Le tocilizumab est un médicament pouvant bénéficier aux malades les plus durement affectés par la COVID-19, comme cette patiente de l’hôpital Saint-Camille, à Bry-Sur-Marne, en France.
Photo: Anne-Christine Poujoulat Archives Agence France-Presse Le tocilizumab est un médicament pouvant bénéficier aux malades les plus durement affectés par la COVID-19, comme cette patiente de l’hôpital Saint-Camille, à Bry-Sur-Marne, en France.

La plus grande étude clinique menée jusqu’à présent sur le tocilizumab confirme l’efficacité de ce médicament utilisé pour soigner les patients les plus durement infectés par la COVID-19.

Le tocilizumab est un anticorps monoclonal qui bloque l’action des récepteurs de l’interleukine 6. Son effet « immunosuppresseur » vise à calmer les « tempêtes de cytokines » dont souffrent certains des plus grands malades du coronavirus.
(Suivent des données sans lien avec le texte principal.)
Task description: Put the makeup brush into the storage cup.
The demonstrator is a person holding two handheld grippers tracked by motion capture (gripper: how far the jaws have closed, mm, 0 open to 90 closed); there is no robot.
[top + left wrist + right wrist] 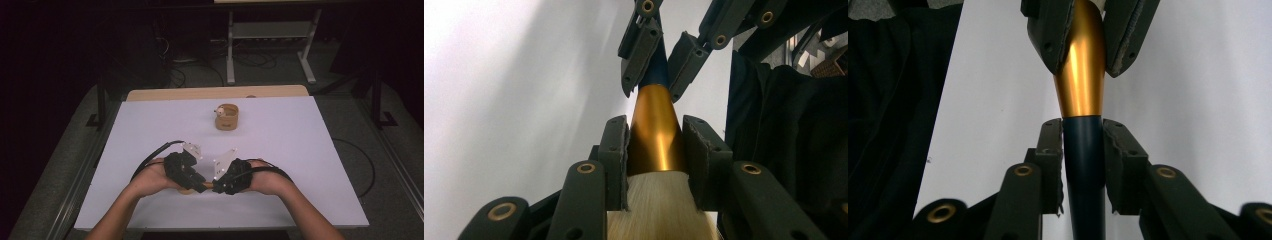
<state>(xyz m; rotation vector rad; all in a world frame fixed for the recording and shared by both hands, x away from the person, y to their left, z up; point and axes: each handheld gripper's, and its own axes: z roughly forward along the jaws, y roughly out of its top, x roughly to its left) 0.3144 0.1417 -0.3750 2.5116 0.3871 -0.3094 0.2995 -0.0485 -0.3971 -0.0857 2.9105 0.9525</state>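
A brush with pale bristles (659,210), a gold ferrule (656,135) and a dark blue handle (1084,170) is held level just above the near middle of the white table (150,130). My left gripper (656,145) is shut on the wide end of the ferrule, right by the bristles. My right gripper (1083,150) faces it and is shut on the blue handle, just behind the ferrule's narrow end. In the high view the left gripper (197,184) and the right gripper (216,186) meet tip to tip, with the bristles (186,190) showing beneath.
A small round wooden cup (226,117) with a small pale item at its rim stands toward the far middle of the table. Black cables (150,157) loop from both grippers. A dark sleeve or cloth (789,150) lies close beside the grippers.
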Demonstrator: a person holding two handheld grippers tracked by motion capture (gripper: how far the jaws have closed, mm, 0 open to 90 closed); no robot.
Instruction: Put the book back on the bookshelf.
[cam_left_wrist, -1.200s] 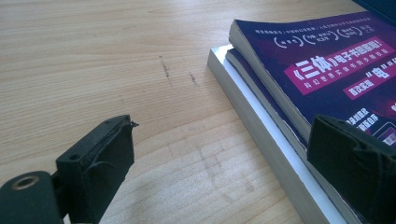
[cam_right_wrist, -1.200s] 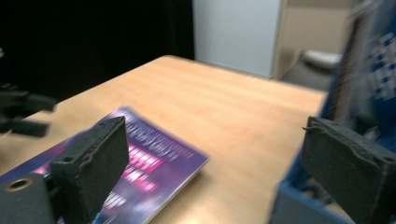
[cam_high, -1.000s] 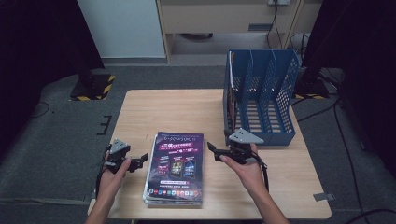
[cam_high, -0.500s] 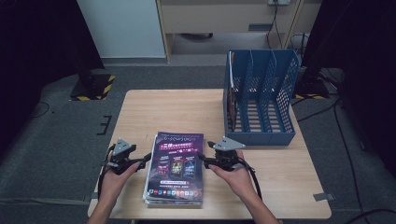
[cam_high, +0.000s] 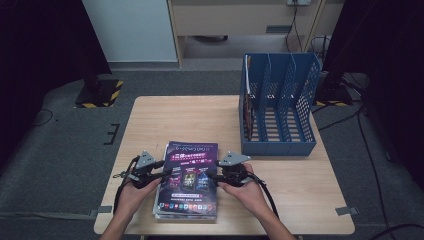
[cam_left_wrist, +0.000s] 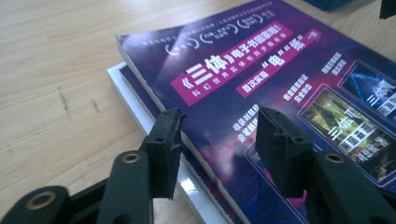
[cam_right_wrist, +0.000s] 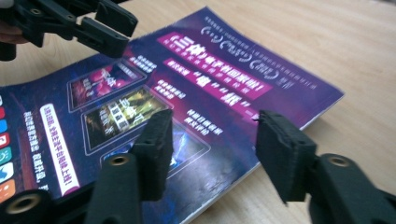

Dans la dernière année, des études à son sujet ont mené à des résultats contrastés. La plupart contenaient trop peu de participants pour pouvoir tirer une conclusion.
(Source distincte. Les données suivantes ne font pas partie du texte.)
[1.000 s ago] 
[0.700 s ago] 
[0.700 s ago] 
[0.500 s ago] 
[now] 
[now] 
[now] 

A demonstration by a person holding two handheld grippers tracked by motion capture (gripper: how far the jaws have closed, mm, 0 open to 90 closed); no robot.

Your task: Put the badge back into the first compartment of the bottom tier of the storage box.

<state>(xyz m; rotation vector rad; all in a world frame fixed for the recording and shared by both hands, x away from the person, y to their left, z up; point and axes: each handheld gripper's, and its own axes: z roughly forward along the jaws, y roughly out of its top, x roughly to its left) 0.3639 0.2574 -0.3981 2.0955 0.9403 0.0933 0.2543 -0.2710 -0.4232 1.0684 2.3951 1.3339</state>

Or, voilà que le 1er mai étaient publiés dans la revue The Lancetles résultats de l’essai clinique RECOVERY. Des milliers de Britanniques hospitalisés en raison de la COVID-19 ont été recrutés dans le cadre de cet exercice. S’ils avaient un déficit d’oxygène dans le sang et une inflammation systémique, ils étaient admissibles à l’étude sur le tocilizumab. 2022 d’entre eux (choisis aléatoirement) ont reçu ce médicament anti-inflammatoire. 2094 autres ont reçu des soins réguliers. Dans les deux groupes, la majorité des participants se sont vus administrer des corticostéroïdes.

Après 28 jours, 35 % des patients ayant reçu les soins réguliers sont décédés. Dans le groupe du tocilizumab, 31 % avaient succombé à leur maladie. La différence, qui peut sembler marginale, est en réalité significative d’un point de vue statistique. Dans un commentaire accompagnant la publication, deux médecins de l’Université Harvard notent que ces nouveaux résultats offrent « la preuve la plus définitive jusqu’à présent » permettant d’affirmer que le tocilizumab mérite sa place dans la pharmacopée anti-COVID.
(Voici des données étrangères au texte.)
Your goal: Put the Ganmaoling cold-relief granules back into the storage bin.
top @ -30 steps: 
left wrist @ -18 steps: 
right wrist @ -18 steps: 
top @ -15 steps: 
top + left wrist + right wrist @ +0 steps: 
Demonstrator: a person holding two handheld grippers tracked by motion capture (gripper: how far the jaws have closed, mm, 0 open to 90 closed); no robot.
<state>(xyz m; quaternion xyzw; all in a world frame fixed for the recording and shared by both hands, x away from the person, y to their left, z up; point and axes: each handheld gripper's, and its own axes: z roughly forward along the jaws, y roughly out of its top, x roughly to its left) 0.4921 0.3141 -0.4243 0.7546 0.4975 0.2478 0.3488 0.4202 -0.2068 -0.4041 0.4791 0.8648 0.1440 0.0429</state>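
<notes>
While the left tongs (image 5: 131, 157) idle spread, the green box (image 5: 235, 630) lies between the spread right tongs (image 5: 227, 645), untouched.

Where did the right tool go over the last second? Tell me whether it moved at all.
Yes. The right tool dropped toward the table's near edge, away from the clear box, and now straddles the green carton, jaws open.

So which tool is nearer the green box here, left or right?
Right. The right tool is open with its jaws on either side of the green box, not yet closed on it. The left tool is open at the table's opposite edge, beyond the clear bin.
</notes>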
Plus tôt cette année, une autre étude d’ampleur considérable sur le tocilizumab avait été publiée en ligne, puis dans le New England Journal of Medicine. Cet essai clinique appelé le REMAP-CAP, qui comptait 803 participants, montrait également un bénéfice pour améliorer les chances de survie des malades. Toutefois, l’étude se limitait aux patients en état « critique », nécessitant par exemple un respirateur artificiel.

Au Québec, l’Institut national d’excellence en santé et en services sociaux (INESSS) recommande l’utilisation du tocilizumab dans certaines circonstances contre la COVID-19. Son dernier avis, daté de la fin mars, était notamment fondé sur les résultats préliminaires des études RECOVERY et REMAP-CAP.